-- What the exercise asks --
Whenever a line in the material below contains "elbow", copy that line.

-- Data block --
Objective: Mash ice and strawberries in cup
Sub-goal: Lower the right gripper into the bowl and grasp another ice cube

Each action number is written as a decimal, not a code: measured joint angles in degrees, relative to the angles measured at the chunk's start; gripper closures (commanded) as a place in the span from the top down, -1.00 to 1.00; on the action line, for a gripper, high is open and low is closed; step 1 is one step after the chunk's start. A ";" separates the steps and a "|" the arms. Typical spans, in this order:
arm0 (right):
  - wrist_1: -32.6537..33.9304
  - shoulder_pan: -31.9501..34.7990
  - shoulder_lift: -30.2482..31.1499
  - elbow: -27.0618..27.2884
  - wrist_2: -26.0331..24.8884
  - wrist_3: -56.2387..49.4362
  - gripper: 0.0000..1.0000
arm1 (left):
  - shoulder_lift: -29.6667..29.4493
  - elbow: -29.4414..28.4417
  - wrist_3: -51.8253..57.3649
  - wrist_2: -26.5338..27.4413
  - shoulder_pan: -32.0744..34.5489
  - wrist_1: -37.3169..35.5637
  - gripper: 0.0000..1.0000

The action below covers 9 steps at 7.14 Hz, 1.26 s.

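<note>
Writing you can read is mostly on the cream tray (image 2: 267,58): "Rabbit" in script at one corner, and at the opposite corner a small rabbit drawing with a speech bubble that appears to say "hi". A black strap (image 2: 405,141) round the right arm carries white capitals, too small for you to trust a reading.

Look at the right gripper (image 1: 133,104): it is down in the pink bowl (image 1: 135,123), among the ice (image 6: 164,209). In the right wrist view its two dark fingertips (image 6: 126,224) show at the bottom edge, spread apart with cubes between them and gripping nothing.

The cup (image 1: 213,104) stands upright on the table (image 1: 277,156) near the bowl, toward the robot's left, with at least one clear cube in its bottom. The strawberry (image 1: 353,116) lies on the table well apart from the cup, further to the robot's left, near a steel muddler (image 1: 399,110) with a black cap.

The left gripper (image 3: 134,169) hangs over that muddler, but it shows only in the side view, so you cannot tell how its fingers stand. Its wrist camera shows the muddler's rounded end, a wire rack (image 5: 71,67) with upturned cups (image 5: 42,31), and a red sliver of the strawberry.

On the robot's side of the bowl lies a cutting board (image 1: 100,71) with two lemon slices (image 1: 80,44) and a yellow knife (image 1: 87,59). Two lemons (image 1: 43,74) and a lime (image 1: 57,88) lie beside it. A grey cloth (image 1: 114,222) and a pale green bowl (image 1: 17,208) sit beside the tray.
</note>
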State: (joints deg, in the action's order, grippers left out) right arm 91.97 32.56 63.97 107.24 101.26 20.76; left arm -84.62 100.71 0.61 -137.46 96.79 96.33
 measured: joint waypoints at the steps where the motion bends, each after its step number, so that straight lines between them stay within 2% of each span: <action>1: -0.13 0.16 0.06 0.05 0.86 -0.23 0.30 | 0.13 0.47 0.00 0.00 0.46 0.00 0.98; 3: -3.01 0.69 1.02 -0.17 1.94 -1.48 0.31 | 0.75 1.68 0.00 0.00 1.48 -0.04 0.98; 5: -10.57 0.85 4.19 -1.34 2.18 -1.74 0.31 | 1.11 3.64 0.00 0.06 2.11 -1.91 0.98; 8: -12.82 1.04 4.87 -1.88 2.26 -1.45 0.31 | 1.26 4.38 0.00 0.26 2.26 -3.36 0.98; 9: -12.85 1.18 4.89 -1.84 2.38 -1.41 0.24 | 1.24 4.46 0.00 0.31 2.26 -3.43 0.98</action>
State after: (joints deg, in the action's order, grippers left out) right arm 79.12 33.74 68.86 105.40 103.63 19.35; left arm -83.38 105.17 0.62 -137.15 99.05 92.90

-- Answer for the task --
  - elbow: -27.0618..27.2884
  - elbow: -29.4414..28.4417

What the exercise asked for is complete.